### EXERCISE DESCRIPTION
Please take the lines from the one holding "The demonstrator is" through the one holding "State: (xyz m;" in the data below and copy them exactly.
*** DATASET CONTENT ***
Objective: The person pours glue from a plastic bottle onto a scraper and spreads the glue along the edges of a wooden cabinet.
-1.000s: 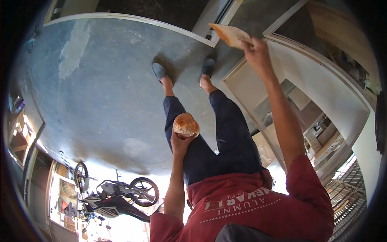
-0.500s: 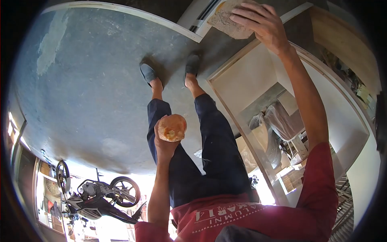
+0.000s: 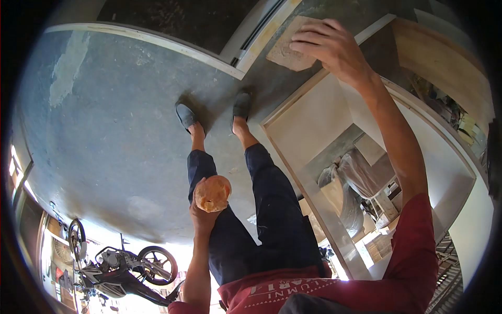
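My left hand point(image 3: 203, 213) is wrapped round a round, peach-orange thing point(image 3: 214, 193), held up in front of my left leg. Its top face has a rough orange-yellow patch; I cannot make out its kind. At the upper right, my right hand point(image 3: 334, 49) reaches out with bent fingers over a flat, rough-edged tan piece point(image 3: 290, 55), gripping it near its right side. The underside of this piece and my thumb are hidden. Close beside it runs a pale, yellow-stained edge strip point(image 3: 261, 39), and I cannot tell whether the two touch.
A large pale open frame or cabinet point(image 3: 308, 112) stands at my right. Plastic-wrapped items point(image 3: 361, 172) show through it. A white-edged ledge point(image 3: 151, 44) bounds the grey floor point(image 3: 120, 131) ahead of my shoes. At lower left stands a motorcycle point(image 3: 120, 272).
The whole view has shifted, so the ledge, my feet and the motorcycle appear lower. The flat tan piece now shows more fully. Both hands keep hold of their things.
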`<act>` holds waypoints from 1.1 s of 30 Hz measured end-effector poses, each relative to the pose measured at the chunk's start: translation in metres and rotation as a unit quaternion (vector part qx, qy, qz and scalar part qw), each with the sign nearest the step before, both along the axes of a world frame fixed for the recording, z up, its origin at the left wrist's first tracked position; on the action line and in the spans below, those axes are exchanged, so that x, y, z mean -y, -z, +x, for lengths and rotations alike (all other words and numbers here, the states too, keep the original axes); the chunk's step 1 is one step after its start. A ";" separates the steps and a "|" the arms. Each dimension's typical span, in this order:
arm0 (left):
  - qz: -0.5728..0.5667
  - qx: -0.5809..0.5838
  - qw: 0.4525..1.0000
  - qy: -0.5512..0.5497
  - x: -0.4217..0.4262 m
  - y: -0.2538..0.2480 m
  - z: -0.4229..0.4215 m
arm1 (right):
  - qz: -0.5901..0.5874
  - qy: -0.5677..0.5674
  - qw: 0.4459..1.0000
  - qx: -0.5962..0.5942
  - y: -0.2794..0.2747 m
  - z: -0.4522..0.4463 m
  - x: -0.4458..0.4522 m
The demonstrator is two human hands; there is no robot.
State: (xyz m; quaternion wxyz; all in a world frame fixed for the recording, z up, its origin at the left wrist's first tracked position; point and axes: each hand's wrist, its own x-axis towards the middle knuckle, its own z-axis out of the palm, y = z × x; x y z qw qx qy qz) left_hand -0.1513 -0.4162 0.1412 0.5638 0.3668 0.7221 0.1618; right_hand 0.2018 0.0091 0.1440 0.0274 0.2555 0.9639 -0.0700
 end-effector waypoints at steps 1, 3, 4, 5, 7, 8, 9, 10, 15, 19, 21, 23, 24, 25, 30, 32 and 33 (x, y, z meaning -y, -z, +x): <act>0.005 0.000 1.000 -0.001 -0.001 0.006 0.004 | 0.014 0.004 0.999 -0.030 0.000 0.003 -0.004; 0.019 -0.015 0.999 -0.020 0.002 0.017 0.015 | 0.042 0.008 0.999 -0.027 -0.001 0.004 -0.017; 0.026 -0.044 0.999 -0.006 0.001 0.026 0.020 | 0.066 0.014 0.997 -0.021 -0.001 0.004 -0.022; 0.026 -0.043 0.999 -0.007 0.001 0.033 0.023 | 0.067 0.014 0.997 -0.021 0.004 0.007 -0.028; 0.011 -0.053 0.998 -0.018 0.001 0.043 0.028 | 0.049 -0.010 0.999 -0.011 0.014 0.011 -0.034; 0.014 -0.070 0.997 -0.003 0.000 0.045 0.028 | 0.049 -0.011 0.999 -0.011 0.016 0.013 -0.032; 0.014 -0.071 0.997 -0.005 -0.001 0.046 0.028 | 0.051 -0.011 0.998 -0.031 0.017 0.014 -0.031; 0.003 -0.075 0.997 -0.002 0.000 0.047 0.027 | 0.052 -0.010 0.997 -0.050 0.016 0.013 -0.030; 0.008 -0.088 0.996 0.015 -0.004 0.049 0.022 | 0.041 -0.005 0.999 -0.016 0.020 0.008 -0.030; 0.007 -0.101 0.995 0.009 -0.004 0.054 0.021 | 0.003 -0.006 1.000 0.024 0.017 0.023 -0.030; 0.010 -0.104 0.995 0.002 -0.002 0.058 0.020 | 0.021 -0.004 1.000 0.008 0.013 0.033 -0.037; 0.010 -0.097 0.995 0.007 -0.003 0.061 0.020 | 0.039 -0.002 0.999 -0.009 0.008 0.028 -0.046; 0.010 -0.096 0.995 0.006 -0.002 0.062 0.020 | 0.052 0.004 0.999 -0.011 0.005 0.026 -0.053; 0.008 -0.095 0.995 0.006 -0.003 0.061 0.020 | 0.065 0.011 0.998 -0.013 0.004 0.024 -0.058; 0.000 -0.105 0.994 0.003 -0.003 0.061 0.019 | -0.005 0.011 0.999 -0.052 0.012 0.026 -0.070; 0.009 -0.099 0.995 0.002 -0.002 0.063 0.019 | -0.002 0.006 0.999 -0.052 0.011 0.025 -0.069; 0.007 -0.098 0.995 0.002 -0.002 0.062 0.020 | -0.004 0.005 0.999 -0.054 0.012 0.024 -0.069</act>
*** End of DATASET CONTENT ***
### ANSWER BELOW
The demonstrator is two human hands; there is no robot.
State: (xyz m; quaternion wxyz; all in a world frame fixed for the recording, z up, its origin at the left wrist's first tracked position; point and axes: each hand's wrist, its own x-axis towards the middle knuckle, its own z-axis out of the palm, y = z × x; x y z qw qx qy qz) left_hand -0.1513 -0.4162 0.1412 0.5638 0.3668 0.7221 0.1618; right_hand 0.2018 0.0091 0.1440 0.0274 0.2555 0.9639 -0.0700

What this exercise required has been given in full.